In 1998, the building was purchased by the Broken Hill City Council as a new home for the Broken Hill Regional Art Gallery. It subsequently underwent a heritage refurbishment under architect Elizabeth Vines, preserving many heritage features and winning a number of heritage awards. Following the completion of the renovations, the gallery relocated to the emporium building in October 2004.

== Description ==
The Walter Sully Emporium is situated on the north-west side of Argent Street, adjoining The Silver City Working Men's Club. The ground is flat and without any substantial vegetation. The ground is partially covered by bitumen.

The building is a two-storey stone structure with a cellar covering the rear sections of the building. The first stage (1885) comprises the double fronted shop with staircase to the overhead gallery and to the cellar. The second stage (c.1900) comprises two shops with a cellar underneath.

The walls were originally exposed stone with red brick quoining and parapet detailing. Later, probably during the building of the c. 1900 extension, the facade was unified with render detailing and a veranda erected to unify the front elevation. The shopfronts are timber, the original design copied in the extension.

Between 1939 and 1957 all the facade detailing was removed and has been replaced with cement render. Pilasters (built c. 1900) divide the shopfronts with quasi-corinthian capitals and a new verandah has been added. The verandah has a timber framed roof of shallow convex shape, steel posts of two sizes and a concealed gutter behind the fascia hoarding.

The building roof is galvanised iron. The roof to the original building is a shallow barrel shape with small steel bow truss supports. The roof to the later section comprises two gables concealed behind the shop parapet with a central box gutter and ending in two hips with roof ventilators at the north end.

Corrugated iron outbuildings, a brick explosive store, underground tank and underground well are also located on the site.

The building was reported as being in poor physical condition at the time of its heritage listing, prior to the renovations by Broken Hill City Council.

== Heritage listing ==
The emporium was the longest surviving commercial business in Broken Hill until its closure and was instrumental in the development and exploration of the mineral field. It forms part of an important Argent Street streetscape.

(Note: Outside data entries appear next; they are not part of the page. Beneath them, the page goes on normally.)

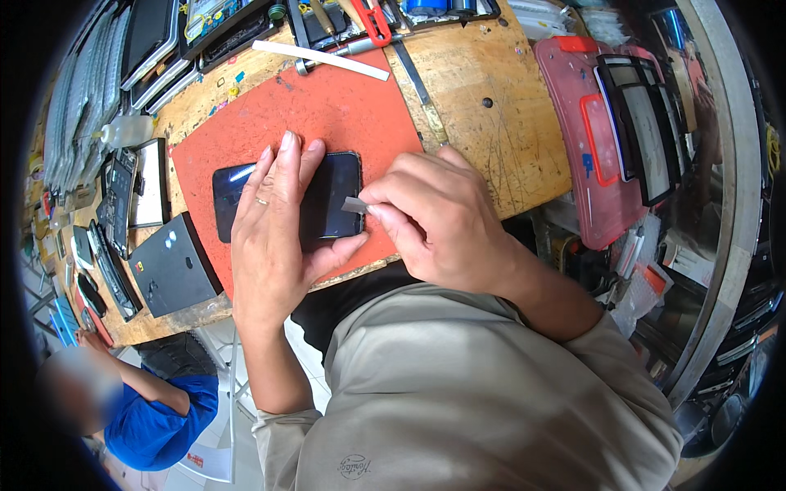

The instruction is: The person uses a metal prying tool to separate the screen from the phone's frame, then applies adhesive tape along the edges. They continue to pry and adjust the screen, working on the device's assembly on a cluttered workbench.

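Observation:
A black smartphone (336,184) lies screen-up on a red work mat (327,106) on a wooden bench (499,123). My left hand (274,221) lies flat across the middle of the phone, pressing it down, with a ring on one finger. My right hand (434,217) is at the phone's right edge and pinches a small thin grey blade (354,204) whose tip rests on the glass near that edge.
A black box (172,266) and several phone parts (115,204) lie at the left. A white strip (319,59) and hand tools (368,20) sit at the back. A red tray (585,139) with phone screens (647,123) stands on the right. A person in blue (155,417) sits lower left.

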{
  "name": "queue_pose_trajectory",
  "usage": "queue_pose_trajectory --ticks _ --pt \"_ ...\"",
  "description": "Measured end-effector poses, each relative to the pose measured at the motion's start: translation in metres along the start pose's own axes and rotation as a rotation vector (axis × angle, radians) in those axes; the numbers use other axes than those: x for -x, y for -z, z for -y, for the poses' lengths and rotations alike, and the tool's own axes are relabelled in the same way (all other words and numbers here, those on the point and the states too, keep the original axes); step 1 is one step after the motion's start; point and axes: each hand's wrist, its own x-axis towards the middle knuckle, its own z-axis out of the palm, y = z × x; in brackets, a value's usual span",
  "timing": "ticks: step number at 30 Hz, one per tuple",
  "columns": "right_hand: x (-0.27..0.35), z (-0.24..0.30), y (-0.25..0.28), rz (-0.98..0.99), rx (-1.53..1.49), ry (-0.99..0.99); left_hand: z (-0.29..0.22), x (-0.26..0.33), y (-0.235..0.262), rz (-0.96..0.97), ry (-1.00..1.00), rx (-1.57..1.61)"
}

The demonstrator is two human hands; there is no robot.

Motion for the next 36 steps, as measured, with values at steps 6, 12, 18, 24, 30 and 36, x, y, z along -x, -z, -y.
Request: queue_pose_trajectory --ticks 6,12,18,24,30,36 --pt "0.004 0.005 0.002 0.027 0.024 -0.022 -0.001 -0.001 -0.001 -0.038 -0.007 0.024" --pt "0.001 0.008 -0.004 -0.055 0.036 -0.060 -0.001 -0.001 -0.003 -0.050 -0.002 0.019" --pt "0.009 0.015 0.009 0.050 -0.040 -0.050 0.001 -0.003 0.000 -0.017 -0.002 0.025" --pt "0.012 -0.002 0.019 -0.152 0.326 0.067 -0.012 -0.010 0.005 0.064 0.093 -0.050" --pt "0.033 0.025 0.039 0.142 0.237 0.053 -0.032 -0.026 -0.014 -0.017 0.282 -0.151" --pt "0.035 0.013 0.007 -0.117 0.180 0.114 -0.022 -0.037 -0.021 -0.384 0.462 0.077"
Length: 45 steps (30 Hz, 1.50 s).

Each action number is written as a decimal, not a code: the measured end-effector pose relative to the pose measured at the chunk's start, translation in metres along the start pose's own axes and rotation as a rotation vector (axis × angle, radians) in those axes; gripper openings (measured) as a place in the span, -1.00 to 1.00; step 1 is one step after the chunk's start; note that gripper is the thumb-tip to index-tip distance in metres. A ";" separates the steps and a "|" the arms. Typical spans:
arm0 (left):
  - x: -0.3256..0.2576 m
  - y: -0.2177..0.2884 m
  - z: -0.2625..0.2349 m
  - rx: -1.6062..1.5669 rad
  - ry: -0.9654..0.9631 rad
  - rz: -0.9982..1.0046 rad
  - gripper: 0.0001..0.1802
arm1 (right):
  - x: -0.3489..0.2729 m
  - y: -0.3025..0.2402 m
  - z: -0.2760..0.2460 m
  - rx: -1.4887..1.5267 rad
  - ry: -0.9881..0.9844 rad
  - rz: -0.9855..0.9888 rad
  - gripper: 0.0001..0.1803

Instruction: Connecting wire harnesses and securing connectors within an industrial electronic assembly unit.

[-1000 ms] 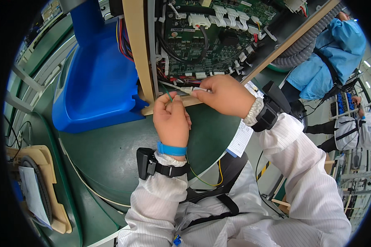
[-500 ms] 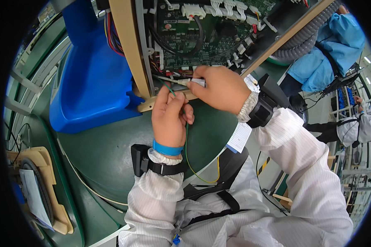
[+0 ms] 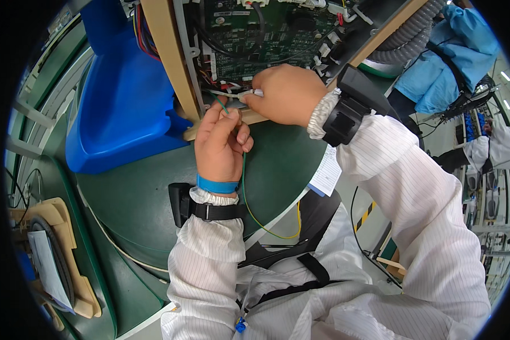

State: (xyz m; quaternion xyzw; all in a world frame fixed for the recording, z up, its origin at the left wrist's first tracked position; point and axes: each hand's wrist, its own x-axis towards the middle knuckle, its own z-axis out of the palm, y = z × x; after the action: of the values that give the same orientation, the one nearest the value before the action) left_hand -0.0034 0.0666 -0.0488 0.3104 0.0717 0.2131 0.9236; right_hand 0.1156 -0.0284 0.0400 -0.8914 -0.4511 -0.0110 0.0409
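My left hand (image 3: 218,144) is closed, with thumb and forefinger pinching a thin green wire (image 3: 245,195) at the lower edge of an open equipment housing. The wire hangs below the hand and curves right, looking yellower toward my lap. My right hand (image 3: 289,96) grips a pale cable with a whitish plug (image 3: 245,95) just inside the housing, its fingers hiding part of the plug. Behind both hands is a green circuit board (image 3: 292,67) with white connectors and a black cable. Where the cable and wire lead inside is hard to make out.
Wooden rails (image 3: 167,48) border the housing. A blue moulded plastic part (image 3: 116,113) stands at left on the green work surface (image 3: 136,198). A grey corrugated hose (image 3: 405,37) lies at upper right. Beyond it is a person in blue clothing (image 3: 456,56). A printed sheet (image 3: 324,173) hangs nearby.
The view has shifted, so the scene sits farther left and higher. My right hand has moved slightly deeper into the housing and covers more of the plug. My left hand keeps its pinch on the wire.
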 end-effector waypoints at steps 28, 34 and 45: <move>-0.003 -0.002 0.007 0.135 0.087 0.045 -0.58 | 0.007 -0.010 0.026 -0.287 0.302 -0.105 -0.63; -0.006 -0.006 0.014 0.223 0.058 0.079 -0.48 | 0.010 -0.003 0.023 -0.282 0.225 -0.083 -0.63; 0.001 -0.017 0.011 0.272 0.126 0.160 -0.47 | 0.003 0.003 0.023 -0.255 0.327 -0.093 -0.60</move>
State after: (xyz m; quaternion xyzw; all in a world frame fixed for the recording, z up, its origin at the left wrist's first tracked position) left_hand 0.0059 0.0488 -0.0498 0.4234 0.1328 0.2932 0.8468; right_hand 0.1193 -0.0254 0.0173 -0.8540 -0.4741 -0.2144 -0.0004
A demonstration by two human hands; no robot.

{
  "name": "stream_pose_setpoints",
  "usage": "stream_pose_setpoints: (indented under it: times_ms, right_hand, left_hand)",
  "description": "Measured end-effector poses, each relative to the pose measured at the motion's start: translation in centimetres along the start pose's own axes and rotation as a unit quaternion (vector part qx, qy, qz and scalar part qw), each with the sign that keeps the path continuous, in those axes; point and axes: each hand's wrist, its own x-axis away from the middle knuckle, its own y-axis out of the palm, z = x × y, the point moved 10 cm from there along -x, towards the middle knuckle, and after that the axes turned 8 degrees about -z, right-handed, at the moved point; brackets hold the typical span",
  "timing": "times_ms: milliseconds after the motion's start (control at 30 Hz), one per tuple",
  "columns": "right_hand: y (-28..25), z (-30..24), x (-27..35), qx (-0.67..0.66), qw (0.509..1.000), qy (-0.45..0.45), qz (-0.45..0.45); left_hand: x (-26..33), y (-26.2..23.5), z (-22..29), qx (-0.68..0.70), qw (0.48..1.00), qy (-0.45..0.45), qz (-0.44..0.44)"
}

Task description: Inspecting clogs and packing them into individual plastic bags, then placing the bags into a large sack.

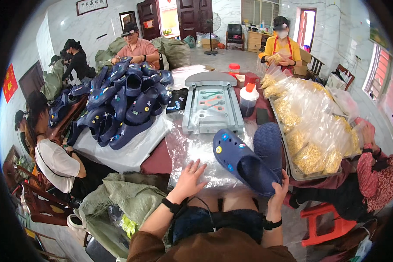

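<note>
My right hand (278, 192) grips a navy clog (240, 157) by its heel end; small colourful charms dot its upper. Right behind it stands a second navy clog (267, 146), its textured underside showing; whether my fingers hold that one too, I cannot tell. My left hand (187, 181) is spread, palm down, over clear plastic bags (183, 148) at the table's near edge. Beyond the bags sits a grey plastic frame (213, 107) with a pale panel bearing green and orange strips.
To the left a big pile of navy clogs (122, 100) covers white sheeting. On the right a tray (294, 174) holds bags of yellow pieces (312, 153). A red-capped bottle (249, 99) stands behind. A woven sack (118, 201), a red stool (327, 225) and several people surround the table.
</note>
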Motion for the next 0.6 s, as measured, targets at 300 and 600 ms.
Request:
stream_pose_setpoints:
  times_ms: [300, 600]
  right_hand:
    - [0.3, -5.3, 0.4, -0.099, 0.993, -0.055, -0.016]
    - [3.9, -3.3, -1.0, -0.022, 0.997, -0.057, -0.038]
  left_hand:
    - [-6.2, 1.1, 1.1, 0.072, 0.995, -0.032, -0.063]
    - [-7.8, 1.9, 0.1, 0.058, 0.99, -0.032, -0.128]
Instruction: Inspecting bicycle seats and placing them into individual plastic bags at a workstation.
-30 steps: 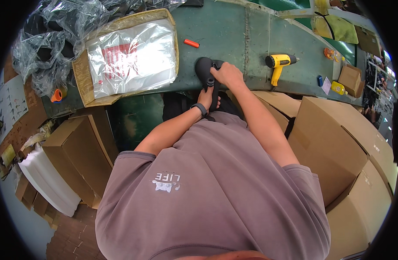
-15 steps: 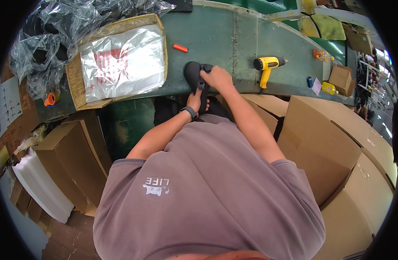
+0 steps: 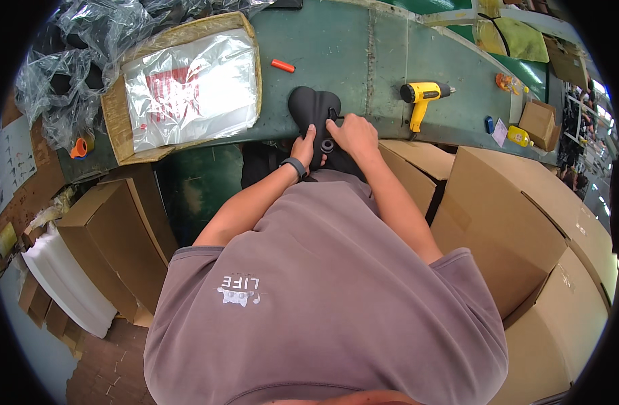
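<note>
A black bicycle saddle (image 3: pixel 305 108) lies at the near edge of the green bench, its wide end away from me and its narrow end toward my body. Wrapped around the narrow part is my left hand (image 3: pixel 305 148), thumb on top. My right hand (image 3: pixel 355 135) is closed at the saddle's right side, its fingers pinching what looks like a thin dark rod (image 3: pixel 338 119); its kind is hidden by the fingers. A round grey clamp piece (image 3: pixel 327 144) shows between the two hands, beside the saddle.
A worn carton tray (image 3: pixel 114 131) with silvery plastic bags (image 3: pixel 221 94) stands left on the bench, clear plastic wrap (image 3: pixel 80 47) beyond it. An orange-red tube (image 3: pixel 283 66) and a yellow heat gun (image 3: pixel 423 101) lie farther off. Large cardboard boxes (image 3: pixel 491 223) flank me on the right.
The saddle has turned so that more of its top shows. My right hand has moved slightly right and nearer to me, off the saddle's wide end. My left hand keeps its hold.
</note>
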The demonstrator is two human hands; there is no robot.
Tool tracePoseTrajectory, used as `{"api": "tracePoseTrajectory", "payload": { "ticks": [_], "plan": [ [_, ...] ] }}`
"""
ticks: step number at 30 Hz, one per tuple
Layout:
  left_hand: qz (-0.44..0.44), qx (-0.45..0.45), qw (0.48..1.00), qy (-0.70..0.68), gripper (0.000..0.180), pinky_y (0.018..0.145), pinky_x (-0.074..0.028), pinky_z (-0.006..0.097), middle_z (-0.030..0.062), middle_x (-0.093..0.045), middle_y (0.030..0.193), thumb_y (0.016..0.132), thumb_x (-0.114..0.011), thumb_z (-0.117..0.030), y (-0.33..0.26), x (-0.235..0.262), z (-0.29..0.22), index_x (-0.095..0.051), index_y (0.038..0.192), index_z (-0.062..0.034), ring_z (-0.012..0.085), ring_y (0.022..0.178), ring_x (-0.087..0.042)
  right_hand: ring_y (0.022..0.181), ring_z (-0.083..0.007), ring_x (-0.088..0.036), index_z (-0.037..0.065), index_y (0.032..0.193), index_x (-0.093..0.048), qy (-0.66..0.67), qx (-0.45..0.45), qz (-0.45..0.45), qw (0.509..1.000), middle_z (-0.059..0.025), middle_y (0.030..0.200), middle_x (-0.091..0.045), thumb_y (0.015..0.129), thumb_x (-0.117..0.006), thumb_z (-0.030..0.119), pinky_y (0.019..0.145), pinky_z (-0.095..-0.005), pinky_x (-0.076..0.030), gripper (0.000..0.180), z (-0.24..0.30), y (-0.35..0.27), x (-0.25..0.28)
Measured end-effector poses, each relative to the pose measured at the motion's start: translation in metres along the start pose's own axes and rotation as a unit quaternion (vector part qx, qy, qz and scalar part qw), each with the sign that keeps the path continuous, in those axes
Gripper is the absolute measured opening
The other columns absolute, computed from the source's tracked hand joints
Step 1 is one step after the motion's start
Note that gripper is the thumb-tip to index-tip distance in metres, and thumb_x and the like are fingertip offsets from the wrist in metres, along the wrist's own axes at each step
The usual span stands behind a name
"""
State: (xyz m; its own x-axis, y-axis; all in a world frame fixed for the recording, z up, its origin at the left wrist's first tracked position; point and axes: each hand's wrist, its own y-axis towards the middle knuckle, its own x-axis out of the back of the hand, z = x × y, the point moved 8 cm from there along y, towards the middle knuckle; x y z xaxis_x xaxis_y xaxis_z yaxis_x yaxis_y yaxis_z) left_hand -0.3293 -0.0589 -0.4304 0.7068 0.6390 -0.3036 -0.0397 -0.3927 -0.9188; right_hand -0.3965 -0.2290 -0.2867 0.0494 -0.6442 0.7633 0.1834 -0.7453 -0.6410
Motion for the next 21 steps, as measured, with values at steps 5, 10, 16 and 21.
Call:
{"api": "tracePoseTrajectory", "payload": {
  "ticks": [5,10,16,21],
  "plan": [
    [0.041,0.019,0.999,-0.015,0.068,0.053,-0.06,0.039,0.0105,-0.071,0.085,0.112,-0.054,-0.071,0.008,-0.001,0.006,-0.065,0.117,-0.0039,0.0234,0.064,-0.07,0.11,-0.0491,-0.079,-0.006,0.11,-0.083,0.019,-0.001,-0.004,1.0,-0.0342,0.111,-0.08,0.097,-0.071,0.061,0.099,-0.0556,-0.062,0.069,-0.009,0.035,-0.01],
    [0.062,0.022,0.997,-0.027,0.066,0.054,-0.061,0.038,0.0134,-0.073,0.085,0.112,-0.056,-0.067,0.013,0.003,0.009,-0.063,0.12,-0.0016,0.0236,0.063,-0.071,0.111,-0.0489,-0.078,0.0,0.117,-0.084,0.05,0.021,-0.052,0.997,-0.0308,0.112,-0.081,0.097,-0.069,0.068,0.098,-0.0562,-0.062,0.073,-0.028,0.087,-0.022],
    [0.112,-0.018,0.993,-0.023,0.059,0.055,-0.061,0.037,0.0132,-0.074,0.088,0.113,-0.061,-0.061,0.002,0.016,-0.012,-0.057,0.13,-0.005,0.0218,0.067,-0.072,0.121,-0.0475,-0.072,-0.002,0.157,-0.059,0.143,0.084,-0.141,0.976,-0.031,0.128,-0.076,0.107,-0.066,0.055,0.106,-0.055,-0.055,0.076,-0.089,0.131,-0.031],
    [0.163,-0.126,0.979,-0.015,0.043,0.058,-0.059,0.033,0.0116,-0.073,0.087,0.118,-0.059,-0.048,-0.079,0.018,-0.065,-0.056,0.133,-0.0077,0.0188,0.065,-0.07,0.142,-0.0484,-0.057,-0.005,0.163,-0.05,0.404,0.106,-0.193,0.888,-0.0327,0.151,-0.062,0.103,-0.077,0.036,0.117,-0.0518,-0.05,0.077,-0.068,0.08,-0.011]
  ]
}}
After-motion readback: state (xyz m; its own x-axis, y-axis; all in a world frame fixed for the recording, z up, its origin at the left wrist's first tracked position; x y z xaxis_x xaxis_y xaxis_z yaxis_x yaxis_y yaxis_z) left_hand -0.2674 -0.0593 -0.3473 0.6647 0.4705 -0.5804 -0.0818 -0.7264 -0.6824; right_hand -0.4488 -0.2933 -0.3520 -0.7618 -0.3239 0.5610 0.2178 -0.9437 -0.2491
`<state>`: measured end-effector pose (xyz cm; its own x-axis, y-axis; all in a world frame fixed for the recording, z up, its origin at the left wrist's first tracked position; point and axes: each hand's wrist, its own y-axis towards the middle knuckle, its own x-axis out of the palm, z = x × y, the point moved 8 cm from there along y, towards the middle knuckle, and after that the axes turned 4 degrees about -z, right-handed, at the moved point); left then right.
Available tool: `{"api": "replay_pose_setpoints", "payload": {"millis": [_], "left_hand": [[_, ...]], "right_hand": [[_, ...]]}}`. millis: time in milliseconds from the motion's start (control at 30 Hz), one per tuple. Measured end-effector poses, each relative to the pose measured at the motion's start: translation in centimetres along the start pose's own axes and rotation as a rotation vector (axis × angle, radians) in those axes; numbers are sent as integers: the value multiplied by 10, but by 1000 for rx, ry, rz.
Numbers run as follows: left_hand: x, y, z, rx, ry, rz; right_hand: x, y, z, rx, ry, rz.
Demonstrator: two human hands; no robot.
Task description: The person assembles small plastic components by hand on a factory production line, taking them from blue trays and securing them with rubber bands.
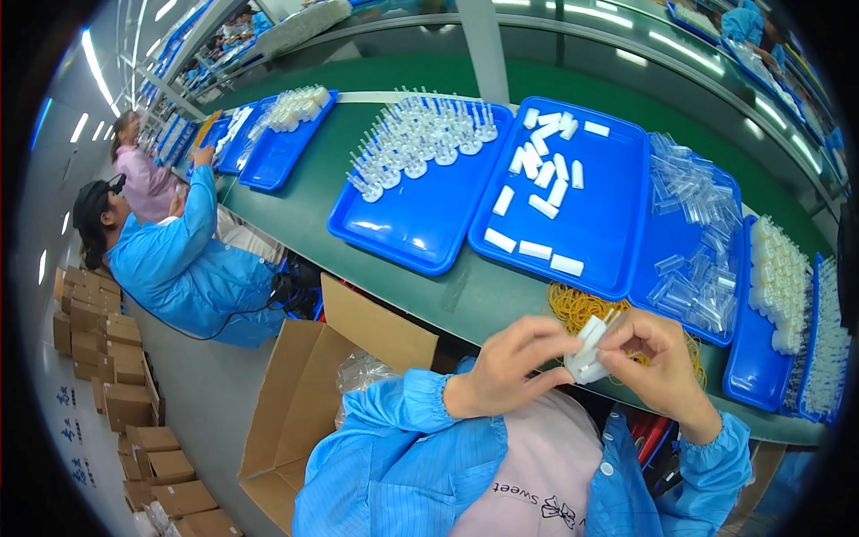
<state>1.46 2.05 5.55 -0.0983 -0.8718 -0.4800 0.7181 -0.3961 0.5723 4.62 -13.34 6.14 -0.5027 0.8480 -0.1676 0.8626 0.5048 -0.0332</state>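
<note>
In front of my chest, at the table's near edge, my left hand (528, 358) pinches a small white plastic piece (586, 360) from its left side. My right hand (658, 365) closes on the same piece from the right, fingertips against it. Thin prongs seem to stick up from its top; the fingers hide its finer shape. Just behind my hands lies a heap of yellow rubber bands (577, 302). Beyond it a blue tray (559, 234) holds several loose white cylinders (543, 206).
On the green table (309, 224), a blue tray (394, 240) holds clear stemmed parts (414, 161). To the right are trays with clear tubes (693, 295) and white parts (777, 268). An open cardboard box (286, 403) stands at my left. A person in blue (192, 259) works farther left.
</note>
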Motion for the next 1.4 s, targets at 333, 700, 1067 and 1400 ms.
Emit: {"api": "replay_pose_setpoints", "payload": {"millis": [333,700,1067,1400], "left_hand": [[45,-15,-56,-602,-950,-65],[44,-19,-77,-772,-1265,1],[51,-18,-69,-729,-1084,-71],[39,-7,-58,-488,-796,-40]], "right_hand": [[-22,13,-42,-400,-432,145],[-103,23,51,-84,-1199,138],[-91,32,50,-231,-1307,116],[-41,11,-7,-236,44,261]]}}
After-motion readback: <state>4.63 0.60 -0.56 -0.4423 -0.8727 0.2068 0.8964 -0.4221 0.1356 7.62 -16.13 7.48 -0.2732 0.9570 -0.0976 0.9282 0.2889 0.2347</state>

Walter Sully Emporium was listed on the New South Wales State Heritage Register on 2 April 1999 having satisfied the following criteria.

The place is important in demonstrating the course, or pattern, of cultural or natural history in New South Wales.

It is the earliest surviving commercial business in Broken Hill until its closure in 1985 and was associated with two well known Broken Hill families, the Sullys (1885–1924) and the Sweetaples (1924–1985). The business provided all the heavy machinery and equipment for the development and exploration of Broken Hill's mineral field.

The place is important in demonstrating aesthetic characteristics and/or a high degree of creative or technical achievement in New South Wales.

The emporium is a strong element in the Argent Street streetscape. Erected in two stages, the two storey buildings are notable, despite defacement of the facade by removal of original facade mouldings and the single storey verandah. It forms an integral part of the streetscape. (vines 1987: 4)

The place has potential to yield information that will contribute to an understanding of the cultural or natural history of New South Wales.

The interior survives in original condition, retaining early office furniture and timber store shelving. The upper residence floors retain early finishes which, although in poor condition, provide a catalogue of decorative finishes utilised in Broken Hill from c.1900 – c.1940.